Die proklamierte Stunde null bezeichnete konsequenterweise keinen vollständigen Bruch. Während die Konfrontation mit den Leichenbergen des antisemitischen Vernichtungswahns die Deutschen zur Modifizierung zum sekundären Antisemitismus zwang, konnten sich so manche Täter_innen im Rahmen der wirtschaftlichen Wiederaufrüstung und der antikommunistischen Mobilmachung an der Entnazifizierung vorbeilavieren. Neben Kontinuitäten wie der Übernahme von Führungspersonal und Aktenbeständen der „Zigeunerbekämpfung“ in bundesrepublikanische Behörden, oder etwa des Paragrafen 275 StGB zur Verfolgung Homosexueller, wurden hohe Ämter und Posten, in Verwaltung, Politik, Militär und Wissenschaft, wie auch Führungsetagen deutscher Unternehmen mit alten Eliten besetzt.

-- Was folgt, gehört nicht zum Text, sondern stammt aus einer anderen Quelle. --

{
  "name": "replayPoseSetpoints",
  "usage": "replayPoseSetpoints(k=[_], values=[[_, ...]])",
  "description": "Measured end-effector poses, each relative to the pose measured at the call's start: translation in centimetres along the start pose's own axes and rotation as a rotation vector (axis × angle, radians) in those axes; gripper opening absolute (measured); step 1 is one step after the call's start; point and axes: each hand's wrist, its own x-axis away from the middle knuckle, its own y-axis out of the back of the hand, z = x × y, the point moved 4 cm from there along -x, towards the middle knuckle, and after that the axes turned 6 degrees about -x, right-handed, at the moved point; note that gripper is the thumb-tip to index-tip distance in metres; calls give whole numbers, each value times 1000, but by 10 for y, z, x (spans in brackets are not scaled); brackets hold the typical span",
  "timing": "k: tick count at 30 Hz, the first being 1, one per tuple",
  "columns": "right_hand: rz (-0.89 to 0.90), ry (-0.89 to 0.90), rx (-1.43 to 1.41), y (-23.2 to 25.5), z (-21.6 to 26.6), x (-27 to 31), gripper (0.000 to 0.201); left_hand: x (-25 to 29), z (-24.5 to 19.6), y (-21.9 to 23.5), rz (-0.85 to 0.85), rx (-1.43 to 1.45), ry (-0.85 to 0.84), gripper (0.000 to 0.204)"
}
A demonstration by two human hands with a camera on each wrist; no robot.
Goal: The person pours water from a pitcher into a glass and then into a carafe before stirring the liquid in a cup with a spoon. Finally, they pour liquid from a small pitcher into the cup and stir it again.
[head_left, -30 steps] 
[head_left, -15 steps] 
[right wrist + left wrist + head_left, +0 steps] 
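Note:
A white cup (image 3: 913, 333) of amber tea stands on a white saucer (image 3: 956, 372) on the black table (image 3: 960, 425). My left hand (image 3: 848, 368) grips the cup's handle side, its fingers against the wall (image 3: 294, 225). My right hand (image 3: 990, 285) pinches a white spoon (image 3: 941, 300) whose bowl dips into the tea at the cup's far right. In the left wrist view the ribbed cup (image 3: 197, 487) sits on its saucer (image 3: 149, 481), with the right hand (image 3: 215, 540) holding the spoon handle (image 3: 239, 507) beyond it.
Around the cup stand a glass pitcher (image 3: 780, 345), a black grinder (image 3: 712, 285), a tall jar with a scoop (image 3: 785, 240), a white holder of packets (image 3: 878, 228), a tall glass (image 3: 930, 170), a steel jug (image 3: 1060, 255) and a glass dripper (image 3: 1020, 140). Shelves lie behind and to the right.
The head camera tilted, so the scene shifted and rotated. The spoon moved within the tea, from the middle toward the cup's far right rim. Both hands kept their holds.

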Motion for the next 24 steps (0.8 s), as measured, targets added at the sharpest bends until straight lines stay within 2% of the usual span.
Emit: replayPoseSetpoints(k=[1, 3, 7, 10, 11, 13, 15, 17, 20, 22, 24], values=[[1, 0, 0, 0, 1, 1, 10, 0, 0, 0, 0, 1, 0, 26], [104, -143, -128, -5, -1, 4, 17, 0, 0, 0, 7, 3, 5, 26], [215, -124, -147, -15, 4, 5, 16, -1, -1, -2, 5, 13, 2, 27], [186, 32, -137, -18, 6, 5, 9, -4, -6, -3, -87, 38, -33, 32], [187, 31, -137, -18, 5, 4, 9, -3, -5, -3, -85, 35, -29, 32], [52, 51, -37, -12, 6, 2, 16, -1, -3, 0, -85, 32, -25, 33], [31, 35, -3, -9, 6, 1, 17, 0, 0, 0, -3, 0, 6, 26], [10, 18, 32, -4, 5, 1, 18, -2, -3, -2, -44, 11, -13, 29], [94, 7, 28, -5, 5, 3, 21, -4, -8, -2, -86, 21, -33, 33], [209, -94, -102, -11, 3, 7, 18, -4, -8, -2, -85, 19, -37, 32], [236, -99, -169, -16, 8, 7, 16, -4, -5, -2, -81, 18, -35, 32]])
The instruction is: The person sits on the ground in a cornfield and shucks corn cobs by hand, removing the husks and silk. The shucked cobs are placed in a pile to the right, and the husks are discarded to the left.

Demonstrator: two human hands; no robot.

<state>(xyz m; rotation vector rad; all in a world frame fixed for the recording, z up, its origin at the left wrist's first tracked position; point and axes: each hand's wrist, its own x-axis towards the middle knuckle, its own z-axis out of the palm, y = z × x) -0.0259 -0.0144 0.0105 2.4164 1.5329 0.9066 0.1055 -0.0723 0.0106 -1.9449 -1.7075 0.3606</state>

Dennoch konnte nicht alles wie gewohnt weitergehen; die Verdrängungsleistungen der Nachkriegsgesellschaft standen einer allzu offenen Bezugnahme oft genug im Weg. Offen zur Schau gestellter Nationalismus war tabuisiert. Deswegen und auch in Reaktion auf Kritik von Opfergruppen und antifaschistischen Bewegungen waren letztlich einige Anpassungen notwendig, um deutschen Nationalismus wieder salonfähig zu machen.

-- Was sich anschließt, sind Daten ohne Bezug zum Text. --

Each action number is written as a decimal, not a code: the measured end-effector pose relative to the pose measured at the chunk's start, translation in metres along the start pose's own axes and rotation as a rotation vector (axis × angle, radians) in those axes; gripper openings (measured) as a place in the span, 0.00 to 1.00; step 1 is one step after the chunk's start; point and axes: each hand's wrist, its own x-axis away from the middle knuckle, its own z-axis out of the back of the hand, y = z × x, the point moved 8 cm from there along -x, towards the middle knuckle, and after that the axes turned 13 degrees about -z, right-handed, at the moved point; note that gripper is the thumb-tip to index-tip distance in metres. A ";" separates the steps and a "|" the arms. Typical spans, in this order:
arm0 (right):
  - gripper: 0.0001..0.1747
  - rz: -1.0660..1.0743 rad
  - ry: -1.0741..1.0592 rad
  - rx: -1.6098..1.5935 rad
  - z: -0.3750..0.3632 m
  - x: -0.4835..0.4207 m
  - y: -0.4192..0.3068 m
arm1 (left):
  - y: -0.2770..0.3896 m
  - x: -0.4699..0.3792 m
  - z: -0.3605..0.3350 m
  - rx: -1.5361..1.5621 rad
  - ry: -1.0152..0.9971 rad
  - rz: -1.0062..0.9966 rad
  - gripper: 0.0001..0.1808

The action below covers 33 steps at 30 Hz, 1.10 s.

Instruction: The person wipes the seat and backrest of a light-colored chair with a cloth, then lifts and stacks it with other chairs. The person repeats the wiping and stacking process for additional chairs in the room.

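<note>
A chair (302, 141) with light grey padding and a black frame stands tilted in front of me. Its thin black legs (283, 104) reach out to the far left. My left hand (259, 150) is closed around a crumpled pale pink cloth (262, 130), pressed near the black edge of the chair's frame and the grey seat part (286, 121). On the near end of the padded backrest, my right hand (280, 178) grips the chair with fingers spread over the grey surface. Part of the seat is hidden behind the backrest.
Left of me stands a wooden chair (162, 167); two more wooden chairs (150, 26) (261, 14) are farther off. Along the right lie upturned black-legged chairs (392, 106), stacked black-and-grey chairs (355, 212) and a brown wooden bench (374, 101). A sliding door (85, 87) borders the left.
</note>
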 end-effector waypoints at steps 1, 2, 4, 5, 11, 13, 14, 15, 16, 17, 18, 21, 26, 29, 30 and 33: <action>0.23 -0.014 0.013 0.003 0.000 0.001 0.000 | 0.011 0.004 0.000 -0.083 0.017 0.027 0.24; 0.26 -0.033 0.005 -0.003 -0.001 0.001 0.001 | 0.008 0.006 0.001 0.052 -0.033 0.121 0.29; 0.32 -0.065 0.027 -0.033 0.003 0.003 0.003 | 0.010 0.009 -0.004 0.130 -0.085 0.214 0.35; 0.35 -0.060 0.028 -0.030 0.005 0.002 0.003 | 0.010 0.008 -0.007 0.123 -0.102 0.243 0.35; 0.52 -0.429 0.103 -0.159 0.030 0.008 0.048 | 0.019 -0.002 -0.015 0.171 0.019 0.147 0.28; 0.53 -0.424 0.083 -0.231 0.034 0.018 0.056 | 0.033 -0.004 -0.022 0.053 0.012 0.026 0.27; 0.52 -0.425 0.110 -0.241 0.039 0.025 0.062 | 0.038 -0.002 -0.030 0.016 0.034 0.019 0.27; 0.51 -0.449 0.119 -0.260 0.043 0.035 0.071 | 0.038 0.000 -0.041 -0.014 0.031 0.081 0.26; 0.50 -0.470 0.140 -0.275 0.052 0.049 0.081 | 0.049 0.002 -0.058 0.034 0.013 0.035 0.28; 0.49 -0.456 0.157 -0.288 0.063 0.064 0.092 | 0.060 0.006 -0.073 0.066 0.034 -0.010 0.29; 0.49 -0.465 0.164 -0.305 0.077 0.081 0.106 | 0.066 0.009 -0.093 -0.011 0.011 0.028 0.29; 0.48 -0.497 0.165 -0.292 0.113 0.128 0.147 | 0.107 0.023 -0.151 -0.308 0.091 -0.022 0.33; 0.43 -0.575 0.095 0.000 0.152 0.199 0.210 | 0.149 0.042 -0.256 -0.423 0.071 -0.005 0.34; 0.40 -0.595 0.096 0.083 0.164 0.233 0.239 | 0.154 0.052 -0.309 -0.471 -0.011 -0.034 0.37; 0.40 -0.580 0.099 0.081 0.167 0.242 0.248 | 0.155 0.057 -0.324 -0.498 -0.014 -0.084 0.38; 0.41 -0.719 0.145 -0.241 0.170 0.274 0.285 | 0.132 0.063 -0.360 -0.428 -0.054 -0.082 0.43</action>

Eine strategische Leistung war der Versuch der Etablierung des sog. Verfassungspatriotismus, bei dem sich die affirmative Bezugnahme auf die Nation über die als positiv aufgefassten (Freiheits-)Rechte des Grundgesetzes definieren sollte, im Gegensatz zur reinen Herleitung aus der Abstammungsgemeinschaft. Eine weitere Leistung war die Neubewertung der nationalsozialistischen Geschichte, die – spätestens seit den Paradigmenwechseln der Berliner Republik – heute i.d.R. nicht mehr verdrängt oder geleugnet, sondern miteinbezogen wird. Wo in den 80ern noch manch ein Martin Walser forderte endlich mit der Vergangenheit in Ruhe gelassen zu werden, wird heute die Auseinandersetzung damit gerade begrüßt und gefördert – mit dem Effekt, dass diese Aufarbeitungsleistung den Deutschen einen Neugewinn als geläuterte und nunmehr besonders befähigte Nation zukommen lässt. Hieraus leitete etwa Joschka Fischer das moralische Mandat ab, ein zweites Auschwitz zu verhindern, wie es Joschka Fischer zur Begründung der deutschen Teilnahme am Krieg gegen Serbien zu Protokoll gab.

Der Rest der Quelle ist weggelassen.